The supply chain strategy must support the main objectives of the business. When these strategies diverge from the main goals, it will create plenty of room for inefficiency and confusion.


Key points:

  • Assess your business’ main objectives.
  • Ensure your supply chain strategy is apt to support these goals.
  • Constantly review and adjust the strategy to stay aligned with any changes.


  1. Don’t set too many objectives

Another common error business owners make is setting too many objectives in the supply chain strategy. Your direction should be clear and focused.  Normally, when too many objectives are set, it is easy to diverge from goals and lose track.


Pro Tips:

  • Limit objectives to three or four key areas and make sure they are clear.
  • Focus on essentials, like cost, service availability, quality, and safety.


  1. Limit your KPIs

Having too many Key Performance Indicators (KPIs) can easily lead to analysis paralysis. Your aim must be turning data into information and information into useful insights.

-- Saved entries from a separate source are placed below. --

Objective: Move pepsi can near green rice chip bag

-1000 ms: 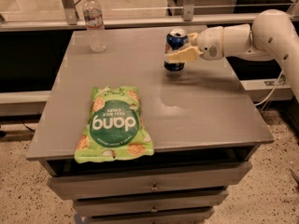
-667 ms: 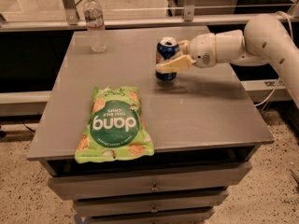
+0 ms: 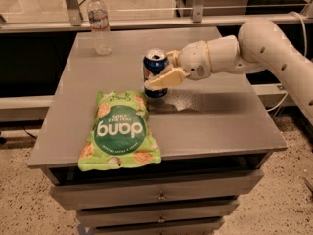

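The pepsi can (image 3: 154, 68) is dark blue with a silver top and stands upright, at or just above the grey table (image 3: 215, 116), close to the top right corner of the green rice chip bag (image 3: 120, 131). The bag lies flat at the table's front left, with its "dang" circle upside down. My gripper (image 3: 162, 72) reaches in from the right and is shut on the pepsi can, one cream finger across the can's front.
A clear plastic water bottle (image 3: 100, 22) stands at the table's back left corner. Drawers sit under the tabletop (image 3: 159, 196). A railing and another surface run behind the table. My white arm (image 3: 264, 43) spans the table's right side.
My gripper has carried the pepsi can left and toward the front of the table, from the back right to a spot beside the chip bag's top right corner.
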Robot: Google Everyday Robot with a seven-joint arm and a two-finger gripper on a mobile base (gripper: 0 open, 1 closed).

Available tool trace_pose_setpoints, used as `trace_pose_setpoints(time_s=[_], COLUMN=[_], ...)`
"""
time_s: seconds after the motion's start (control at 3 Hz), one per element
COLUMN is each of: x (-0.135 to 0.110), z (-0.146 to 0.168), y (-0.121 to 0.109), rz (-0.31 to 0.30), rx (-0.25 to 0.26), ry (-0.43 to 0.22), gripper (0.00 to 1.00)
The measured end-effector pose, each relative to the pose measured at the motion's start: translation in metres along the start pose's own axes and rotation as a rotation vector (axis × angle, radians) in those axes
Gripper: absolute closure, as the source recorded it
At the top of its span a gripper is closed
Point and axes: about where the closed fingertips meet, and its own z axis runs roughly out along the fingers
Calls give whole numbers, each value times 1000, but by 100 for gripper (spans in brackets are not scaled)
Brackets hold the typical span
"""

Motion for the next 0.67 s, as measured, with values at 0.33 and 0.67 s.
trace_pose_setpoints(time_s=[0.33, 0.67], x=[4, 11], z=[11, 17], y=[17, 29], rz=[-1, 2], rx=[-49, -84], ry=[-11, -22], gripper=[83, 52])
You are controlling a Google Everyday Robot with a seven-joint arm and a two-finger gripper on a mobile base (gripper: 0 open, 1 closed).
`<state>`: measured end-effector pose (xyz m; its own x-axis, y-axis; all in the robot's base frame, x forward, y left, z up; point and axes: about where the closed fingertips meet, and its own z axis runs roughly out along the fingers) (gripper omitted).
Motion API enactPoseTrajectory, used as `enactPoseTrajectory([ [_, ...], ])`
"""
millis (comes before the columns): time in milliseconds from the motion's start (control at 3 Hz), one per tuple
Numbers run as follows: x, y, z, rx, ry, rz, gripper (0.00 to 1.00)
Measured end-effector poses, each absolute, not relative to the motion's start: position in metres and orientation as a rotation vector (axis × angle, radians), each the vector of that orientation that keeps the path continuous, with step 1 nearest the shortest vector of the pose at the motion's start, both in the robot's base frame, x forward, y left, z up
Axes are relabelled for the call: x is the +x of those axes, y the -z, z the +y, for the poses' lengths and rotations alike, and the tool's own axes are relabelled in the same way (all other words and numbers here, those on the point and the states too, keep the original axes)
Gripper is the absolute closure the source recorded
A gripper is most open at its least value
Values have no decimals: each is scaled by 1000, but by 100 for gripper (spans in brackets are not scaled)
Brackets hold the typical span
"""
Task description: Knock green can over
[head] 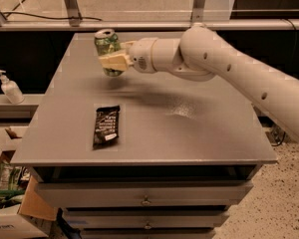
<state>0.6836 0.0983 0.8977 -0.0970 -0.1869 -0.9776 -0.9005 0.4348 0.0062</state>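
The green can [106, 42] stands near the far left of the grey table [189, 133], leaning a little with its silver top toward the left. My gripper [113, 61] is at the can's right side, and its cream-coloured end lies across the can's lower half, touching it. The white arm [229, 68] reaches in from the right, low over the table.
A black snack bar wrapper [106, 126] lies flat at the front left of the table. A soap dispenser bottle [10, 87] stands on a low shelf to the left. Cardboard boxes [15, 208] sit on the floor at lower left. Drawers [144, 198] are under the table.
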Motion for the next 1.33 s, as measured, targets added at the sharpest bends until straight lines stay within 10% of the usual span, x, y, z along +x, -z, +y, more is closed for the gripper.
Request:
enactPoseTrajectory([
  [1333, 705, -881, -17, -1441, -445, 1920, 100],
])
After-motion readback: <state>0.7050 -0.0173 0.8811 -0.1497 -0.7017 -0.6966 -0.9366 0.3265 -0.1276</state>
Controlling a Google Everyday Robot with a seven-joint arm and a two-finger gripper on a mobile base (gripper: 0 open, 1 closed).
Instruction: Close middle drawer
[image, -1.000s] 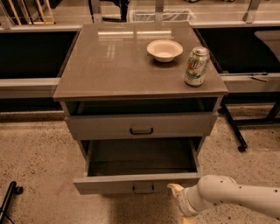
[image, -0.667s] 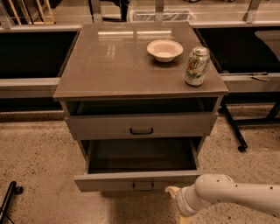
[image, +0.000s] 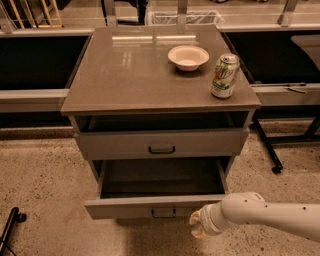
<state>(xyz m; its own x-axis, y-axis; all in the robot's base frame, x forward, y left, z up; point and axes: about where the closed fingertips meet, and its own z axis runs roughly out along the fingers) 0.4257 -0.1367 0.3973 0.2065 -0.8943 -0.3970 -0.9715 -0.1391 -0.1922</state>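
Note:
The middle drawer (image: 130, 206) stands pulled far out of the grey cabinet (image: 150, 85), its dark, empty inside showing. Its flat grey front faces me, with a small dark bar handle (image: 163, 212). The top drawer (image: 200, 142) above it is only slightly out, with a dark gap over its front. The lowest drawer is hidden below. My gripper (image: 196, 226) is at the end of the white arm (image: 265, 215), which comes in from the right. It is just in front of and below the right end of the middle drawer's front, very close to it.
A white bowl (image: 188, 57) and a green-and-white can (image: 224, 76) stand on the cabinet top. Dark shelving runs left and right of the cabinet. A black wheeled leg (image: 267, 150) is on the right and a black caster (image: 12, 222) is at lower left on the speckled floor.
My gripper has shifted slightly left along the middle drawer's front. The drawer has not visibly moved.

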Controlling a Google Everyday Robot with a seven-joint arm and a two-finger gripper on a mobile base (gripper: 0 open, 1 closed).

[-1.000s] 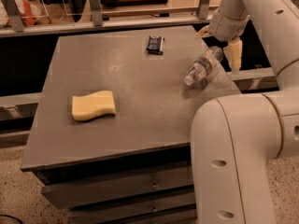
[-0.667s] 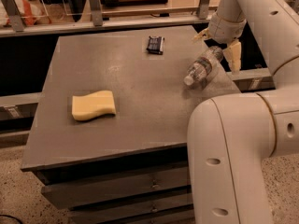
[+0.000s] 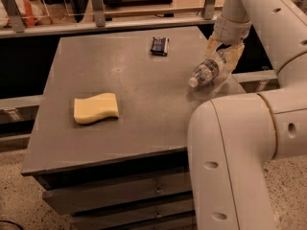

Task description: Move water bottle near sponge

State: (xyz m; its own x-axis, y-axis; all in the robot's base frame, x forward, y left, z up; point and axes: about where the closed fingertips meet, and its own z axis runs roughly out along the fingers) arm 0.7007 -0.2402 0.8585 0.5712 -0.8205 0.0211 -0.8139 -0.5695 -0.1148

This is why KPIs should be meaningful and manageable; having a comprehensive and clear view of what is going on avoids causing confusion when monitoring performance.


Pro Tips:

  • Align KPIs with your main objectives, technology, operations, and staff.
  • Aim for a manageable number of KPIs, like 9 or 10 (one for every enabler if you have three enablers per objective).
  • Keep KPIs relevant and focused to ensure they provide actionable insights.